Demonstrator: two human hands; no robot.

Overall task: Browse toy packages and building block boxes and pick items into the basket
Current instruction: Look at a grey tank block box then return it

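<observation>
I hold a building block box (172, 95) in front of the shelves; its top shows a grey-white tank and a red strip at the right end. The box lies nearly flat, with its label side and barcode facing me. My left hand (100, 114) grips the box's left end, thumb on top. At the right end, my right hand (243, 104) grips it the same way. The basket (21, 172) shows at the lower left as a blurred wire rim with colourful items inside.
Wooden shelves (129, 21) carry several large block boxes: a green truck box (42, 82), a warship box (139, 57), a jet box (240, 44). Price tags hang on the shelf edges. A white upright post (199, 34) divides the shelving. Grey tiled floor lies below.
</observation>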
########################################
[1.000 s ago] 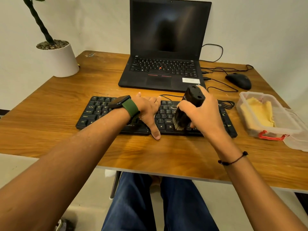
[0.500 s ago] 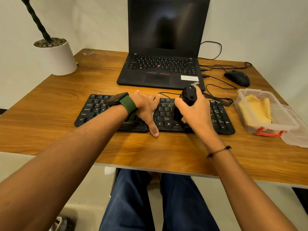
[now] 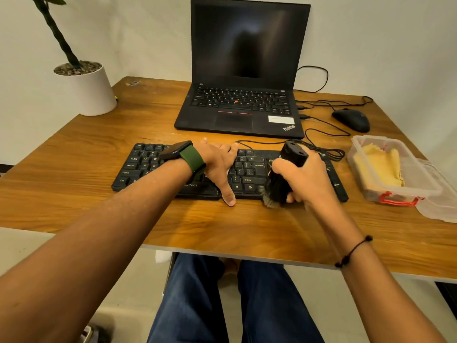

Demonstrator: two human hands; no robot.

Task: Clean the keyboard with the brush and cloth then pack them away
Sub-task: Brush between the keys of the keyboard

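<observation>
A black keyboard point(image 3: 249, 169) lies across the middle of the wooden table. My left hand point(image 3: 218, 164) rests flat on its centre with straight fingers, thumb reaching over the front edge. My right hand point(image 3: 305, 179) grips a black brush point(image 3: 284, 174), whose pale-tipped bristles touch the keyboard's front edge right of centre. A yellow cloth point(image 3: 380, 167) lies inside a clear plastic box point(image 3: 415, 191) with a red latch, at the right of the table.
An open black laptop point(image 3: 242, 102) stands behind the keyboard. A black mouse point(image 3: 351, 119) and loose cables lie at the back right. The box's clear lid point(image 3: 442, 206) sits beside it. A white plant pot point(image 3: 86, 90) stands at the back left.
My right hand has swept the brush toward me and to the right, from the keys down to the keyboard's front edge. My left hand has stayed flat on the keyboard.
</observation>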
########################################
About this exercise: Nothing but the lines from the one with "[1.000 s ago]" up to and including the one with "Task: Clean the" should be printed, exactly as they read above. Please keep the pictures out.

Answer to the exercise:
[1.000 s ago] 
[0.500 s ago] 
[now] 

Demonstrator: two human hands; no robot.

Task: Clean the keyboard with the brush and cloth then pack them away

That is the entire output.